PROBLEM TO WORK ON:
Retype the listing exactly. Leave out the images.

RECORDED DATA:
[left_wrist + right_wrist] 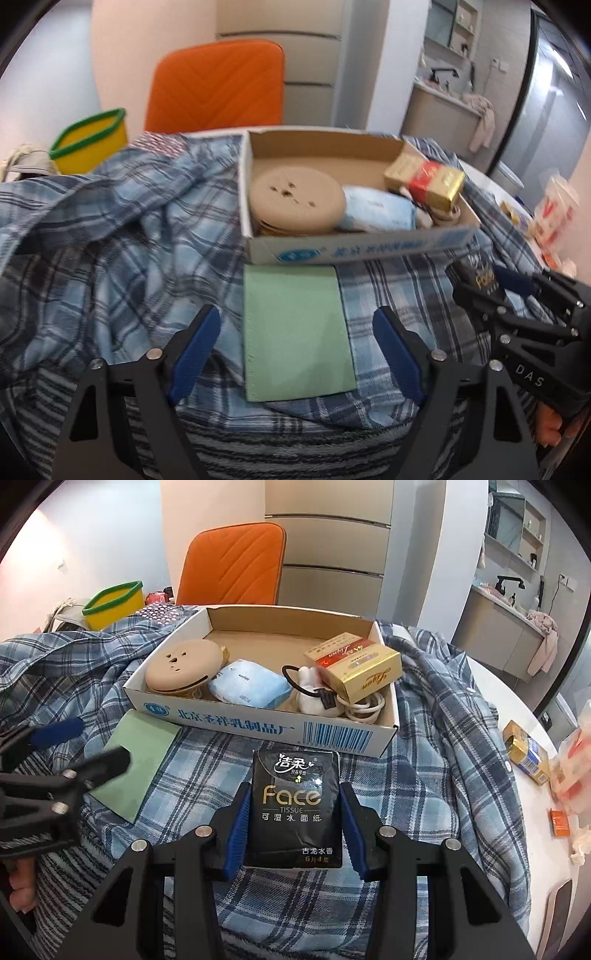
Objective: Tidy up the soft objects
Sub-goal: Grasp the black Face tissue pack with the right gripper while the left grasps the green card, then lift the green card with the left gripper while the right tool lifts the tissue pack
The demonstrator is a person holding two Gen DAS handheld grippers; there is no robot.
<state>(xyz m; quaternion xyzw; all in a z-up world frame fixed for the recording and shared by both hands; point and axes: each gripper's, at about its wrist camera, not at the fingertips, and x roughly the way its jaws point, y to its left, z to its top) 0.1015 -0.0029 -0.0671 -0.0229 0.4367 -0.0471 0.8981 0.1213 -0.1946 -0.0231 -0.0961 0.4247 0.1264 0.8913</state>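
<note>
A black "Face" tissue pack (296,806) sits between the fingers of my right gripper (295,814), which is shut on it above a blue plaid shirt (436,746). My left gripper (295,328) is open, its fingers on either side of a flat green cloth (295,332) that lies on the plaid shirt (122,236). A cardboard box (258,727) behind both holds a tan round case (183,666), a blue tissue pack (249,688), a gold-red carton (356,664) and a white cable. The right gripper (491,291) also shows at the right of the left wrist view.
An orange chair (236,565) stands behind the table. A yellow bin with a green rim (114,603) sits at the far left. Small boxes and packets (528,753) lie on the white tabletop at the right. A striped towel (295,443) lies under the shirt.
</note>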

SOLVED PROBLEM:
[left_wrist + right_wrist] 
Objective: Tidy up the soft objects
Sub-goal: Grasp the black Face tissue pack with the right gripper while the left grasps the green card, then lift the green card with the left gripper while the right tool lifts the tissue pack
The demonstrator is a person holding two Gen DAS handheld grippers; there is no robot.
<state>(xyz m; quaternion xyzw; all in a z-up world frame fixed for the recording and shared by both hands; point and axes: each gripper's, at about its wrist camera, not at the fingertips, and x roughly the way its jaws point, y to its left, z to its top) 0.1015 -0.0029 -0.0671 -0.0229 0.4367 -0.0471 0.8981 0.1213 -0.1946 -0.0231 -0.0961 0.4247 0.1264 0.8913</state>
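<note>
A black "Face" tissue pack (296,806) sits between the fingers of my right gripper (295,814), which is shut on it above a blue plaid shirt (436,746). My left gripper (295,328) is open, its fingers on either side of a flat green cloth (295,332) that lies on the plaid shirt (122,236). A cardboard box (258,727) behind both holds a tan round case (183,666), a blue tissue pack (249,688), a gold-red carton (356,664) and a white cable. The right gripper (491,291) also shows at the right of the left wrist view.
An orange chair (236,565) stands behind the table. A yellow bin with a green rim (114,603) sits at the far left. Small boxes and packets (528,753) lie on the white tabletop at the right. A striped towel (295,443) lies under the shirt.
</note>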

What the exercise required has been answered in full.